GIVEN DATA ::

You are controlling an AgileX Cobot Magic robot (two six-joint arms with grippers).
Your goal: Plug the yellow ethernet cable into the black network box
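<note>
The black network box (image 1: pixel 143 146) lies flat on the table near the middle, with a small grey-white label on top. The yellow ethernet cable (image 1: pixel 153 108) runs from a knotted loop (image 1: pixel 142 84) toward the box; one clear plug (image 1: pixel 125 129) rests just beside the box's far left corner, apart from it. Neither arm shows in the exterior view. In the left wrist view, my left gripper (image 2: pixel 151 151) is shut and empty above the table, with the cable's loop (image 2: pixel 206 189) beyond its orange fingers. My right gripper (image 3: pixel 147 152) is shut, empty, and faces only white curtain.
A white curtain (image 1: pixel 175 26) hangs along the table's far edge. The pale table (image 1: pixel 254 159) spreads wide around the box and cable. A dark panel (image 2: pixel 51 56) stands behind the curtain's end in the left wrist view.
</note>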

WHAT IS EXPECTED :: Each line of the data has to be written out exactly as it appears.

EXPECTED ANSWER ::
You are controlling an AgileX Cobot Magic robot (two six-joint arms with grippers).
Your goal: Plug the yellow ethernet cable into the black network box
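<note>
The black network box (image 1: pixel 143 146) lies flat on the table near the middle, with a small grey-white label on top. The yellow ethernet cable (image 1: pixel 153 108) runs from a knotted loop (image 1: pixel 142 84) toward the box; one clear plug (image 1: pixel 125 129) rests just beside the box's far left corner, apart from it. Neither arm shows in the exterior view. In the left wrist view, my left gripper (image 2: pixel 151 151) is shut and empty above the table, with the cable's loop (image 2: pixel 206 189) beyond its orange fingers. My right gripper (image 3: pixel 147 152) is shut, empty, and faces only white curtain.
A white curtain (image 1: pixel 175 26) hangs along the table's far edge. The pale table (image 1: pixel 254 159) spreads wide around the box and cable. A dark panel (image 2: pixel 51 56) stands behind the curtain's end in the left wrist view.
</note>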

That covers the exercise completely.